EXERCISE BRIEF: Begin at the line containing "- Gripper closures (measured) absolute" in the data below and go on through the line containing "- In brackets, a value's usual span", repeating each line exactly; include both ends and no other line.

INFORMATION SHOWN:
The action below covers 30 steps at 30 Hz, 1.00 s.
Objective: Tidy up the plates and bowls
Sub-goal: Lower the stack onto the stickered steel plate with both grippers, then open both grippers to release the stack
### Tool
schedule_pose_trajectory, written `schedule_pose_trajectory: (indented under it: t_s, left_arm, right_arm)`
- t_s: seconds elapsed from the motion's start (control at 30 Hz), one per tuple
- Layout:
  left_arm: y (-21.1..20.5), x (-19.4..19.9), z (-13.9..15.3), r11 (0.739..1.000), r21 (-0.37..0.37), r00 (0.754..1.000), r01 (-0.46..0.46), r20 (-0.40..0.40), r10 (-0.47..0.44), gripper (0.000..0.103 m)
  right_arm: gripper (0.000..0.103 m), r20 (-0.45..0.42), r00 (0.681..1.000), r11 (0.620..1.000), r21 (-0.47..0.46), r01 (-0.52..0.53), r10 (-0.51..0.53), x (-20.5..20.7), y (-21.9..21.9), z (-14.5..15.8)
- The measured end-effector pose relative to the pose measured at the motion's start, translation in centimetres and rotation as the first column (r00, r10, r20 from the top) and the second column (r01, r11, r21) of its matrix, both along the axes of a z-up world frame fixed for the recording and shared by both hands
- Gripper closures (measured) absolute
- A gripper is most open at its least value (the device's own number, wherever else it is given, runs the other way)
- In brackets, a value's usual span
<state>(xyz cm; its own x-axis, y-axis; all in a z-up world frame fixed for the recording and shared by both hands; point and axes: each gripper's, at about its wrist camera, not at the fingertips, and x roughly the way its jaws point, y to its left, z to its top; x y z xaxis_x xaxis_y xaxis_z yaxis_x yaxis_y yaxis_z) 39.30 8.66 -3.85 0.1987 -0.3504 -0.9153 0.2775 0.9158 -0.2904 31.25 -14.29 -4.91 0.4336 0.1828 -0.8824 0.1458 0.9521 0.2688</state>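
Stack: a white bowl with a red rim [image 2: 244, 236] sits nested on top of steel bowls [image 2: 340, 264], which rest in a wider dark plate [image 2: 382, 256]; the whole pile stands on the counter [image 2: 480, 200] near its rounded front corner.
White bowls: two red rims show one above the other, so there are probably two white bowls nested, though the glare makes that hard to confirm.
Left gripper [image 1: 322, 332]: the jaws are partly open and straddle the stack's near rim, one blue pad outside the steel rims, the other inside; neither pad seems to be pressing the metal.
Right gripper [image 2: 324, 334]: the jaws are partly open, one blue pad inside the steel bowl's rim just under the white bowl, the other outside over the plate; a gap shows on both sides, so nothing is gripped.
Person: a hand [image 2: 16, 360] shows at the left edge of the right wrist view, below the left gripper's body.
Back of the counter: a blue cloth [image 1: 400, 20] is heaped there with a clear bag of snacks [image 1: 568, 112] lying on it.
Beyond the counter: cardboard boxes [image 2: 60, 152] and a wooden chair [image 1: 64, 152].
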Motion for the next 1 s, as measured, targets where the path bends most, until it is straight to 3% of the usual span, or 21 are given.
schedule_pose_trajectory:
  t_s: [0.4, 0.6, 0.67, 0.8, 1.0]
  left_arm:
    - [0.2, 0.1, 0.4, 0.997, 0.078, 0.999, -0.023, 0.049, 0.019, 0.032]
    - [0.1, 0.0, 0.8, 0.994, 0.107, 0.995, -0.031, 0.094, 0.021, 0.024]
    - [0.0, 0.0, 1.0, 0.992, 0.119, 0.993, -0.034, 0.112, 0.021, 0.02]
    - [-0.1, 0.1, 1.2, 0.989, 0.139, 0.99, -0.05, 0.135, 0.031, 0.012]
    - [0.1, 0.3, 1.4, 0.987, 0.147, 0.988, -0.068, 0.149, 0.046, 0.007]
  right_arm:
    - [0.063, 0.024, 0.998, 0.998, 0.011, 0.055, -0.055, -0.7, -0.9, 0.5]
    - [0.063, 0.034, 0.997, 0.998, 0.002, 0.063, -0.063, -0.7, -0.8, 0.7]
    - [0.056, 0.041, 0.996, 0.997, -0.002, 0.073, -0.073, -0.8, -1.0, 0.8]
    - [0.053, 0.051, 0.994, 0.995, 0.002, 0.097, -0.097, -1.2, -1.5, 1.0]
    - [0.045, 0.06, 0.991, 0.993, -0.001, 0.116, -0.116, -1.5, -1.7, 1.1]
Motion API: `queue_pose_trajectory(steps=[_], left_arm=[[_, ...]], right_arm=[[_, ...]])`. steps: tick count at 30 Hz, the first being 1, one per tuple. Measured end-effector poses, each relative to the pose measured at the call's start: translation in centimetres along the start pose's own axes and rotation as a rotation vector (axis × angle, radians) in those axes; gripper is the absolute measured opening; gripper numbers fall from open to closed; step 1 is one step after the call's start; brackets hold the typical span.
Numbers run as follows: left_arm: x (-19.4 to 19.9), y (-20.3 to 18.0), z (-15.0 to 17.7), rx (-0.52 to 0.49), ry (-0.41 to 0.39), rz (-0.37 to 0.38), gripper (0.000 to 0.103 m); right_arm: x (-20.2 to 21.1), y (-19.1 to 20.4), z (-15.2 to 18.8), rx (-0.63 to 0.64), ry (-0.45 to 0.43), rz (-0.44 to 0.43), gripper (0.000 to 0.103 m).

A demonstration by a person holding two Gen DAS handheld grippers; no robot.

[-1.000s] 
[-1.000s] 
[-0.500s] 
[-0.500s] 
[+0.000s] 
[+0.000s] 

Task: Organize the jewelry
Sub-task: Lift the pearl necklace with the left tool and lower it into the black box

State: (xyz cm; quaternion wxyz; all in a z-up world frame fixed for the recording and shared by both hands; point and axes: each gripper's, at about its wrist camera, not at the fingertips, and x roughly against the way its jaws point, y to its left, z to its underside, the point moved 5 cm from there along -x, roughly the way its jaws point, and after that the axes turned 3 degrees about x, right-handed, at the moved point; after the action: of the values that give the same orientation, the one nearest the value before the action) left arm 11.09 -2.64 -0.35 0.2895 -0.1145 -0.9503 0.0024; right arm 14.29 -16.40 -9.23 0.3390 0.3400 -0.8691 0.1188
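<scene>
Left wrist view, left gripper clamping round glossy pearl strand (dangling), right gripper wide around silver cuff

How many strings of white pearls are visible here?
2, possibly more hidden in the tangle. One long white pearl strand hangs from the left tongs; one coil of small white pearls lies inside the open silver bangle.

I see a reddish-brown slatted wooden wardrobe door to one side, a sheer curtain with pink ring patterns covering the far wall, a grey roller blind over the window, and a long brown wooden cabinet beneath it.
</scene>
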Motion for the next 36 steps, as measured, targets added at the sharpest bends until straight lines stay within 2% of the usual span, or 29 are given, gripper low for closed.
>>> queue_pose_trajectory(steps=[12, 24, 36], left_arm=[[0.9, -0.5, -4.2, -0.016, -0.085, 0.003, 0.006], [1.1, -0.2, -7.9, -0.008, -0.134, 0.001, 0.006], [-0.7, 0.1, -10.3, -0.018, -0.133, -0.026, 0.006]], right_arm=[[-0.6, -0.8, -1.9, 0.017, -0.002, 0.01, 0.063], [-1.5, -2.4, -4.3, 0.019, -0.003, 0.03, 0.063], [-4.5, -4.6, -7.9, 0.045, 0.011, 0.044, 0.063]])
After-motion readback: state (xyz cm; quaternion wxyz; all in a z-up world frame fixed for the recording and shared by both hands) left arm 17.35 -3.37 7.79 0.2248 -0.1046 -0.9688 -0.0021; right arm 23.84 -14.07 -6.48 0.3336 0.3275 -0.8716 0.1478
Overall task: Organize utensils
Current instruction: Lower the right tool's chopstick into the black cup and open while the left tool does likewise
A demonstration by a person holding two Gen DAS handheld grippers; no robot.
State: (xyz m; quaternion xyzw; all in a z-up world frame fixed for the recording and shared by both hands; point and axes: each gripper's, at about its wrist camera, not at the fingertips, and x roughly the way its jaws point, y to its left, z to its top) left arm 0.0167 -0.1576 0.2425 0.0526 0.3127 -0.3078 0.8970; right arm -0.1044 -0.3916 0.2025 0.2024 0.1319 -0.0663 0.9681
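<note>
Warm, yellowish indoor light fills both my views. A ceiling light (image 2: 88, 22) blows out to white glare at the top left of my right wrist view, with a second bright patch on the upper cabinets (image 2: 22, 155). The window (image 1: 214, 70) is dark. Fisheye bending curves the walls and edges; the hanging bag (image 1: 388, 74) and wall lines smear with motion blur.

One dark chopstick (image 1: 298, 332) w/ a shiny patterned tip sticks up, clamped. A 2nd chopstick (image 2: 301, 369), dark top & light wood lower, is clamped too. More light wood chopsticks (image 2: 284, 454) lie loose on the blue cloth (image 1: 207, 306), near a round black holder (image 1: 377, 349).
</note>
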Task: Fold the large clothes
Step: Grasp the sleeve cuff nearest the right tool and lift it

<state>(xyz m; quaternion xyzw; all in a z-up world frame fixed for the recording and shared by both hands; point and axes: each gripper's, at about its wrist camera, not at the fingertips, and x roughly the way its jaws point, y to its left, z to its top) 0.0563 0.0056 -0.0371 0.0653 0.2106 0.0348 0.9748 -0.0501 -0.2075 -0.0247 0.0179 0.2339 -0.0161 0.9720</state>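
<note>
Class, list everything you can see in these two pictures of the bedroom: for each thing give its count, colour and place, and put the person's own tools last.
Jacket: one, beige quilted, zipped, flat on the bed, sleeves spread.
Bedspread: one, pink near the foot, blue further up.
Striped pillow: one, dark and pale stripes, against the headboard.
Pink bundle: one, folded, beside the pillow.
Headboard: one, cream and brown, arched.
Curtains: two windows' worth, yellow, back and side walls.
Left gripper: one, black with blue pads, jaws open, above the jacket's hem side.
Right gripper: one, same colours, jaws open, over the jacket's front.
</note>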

WRITTEN RESPONSE:
- Gripper closures (measured) absolute
- A gripper is most open at its least value (the device's own number, wherever else it is given, runs the other way)
- In brackets, a value's usual span

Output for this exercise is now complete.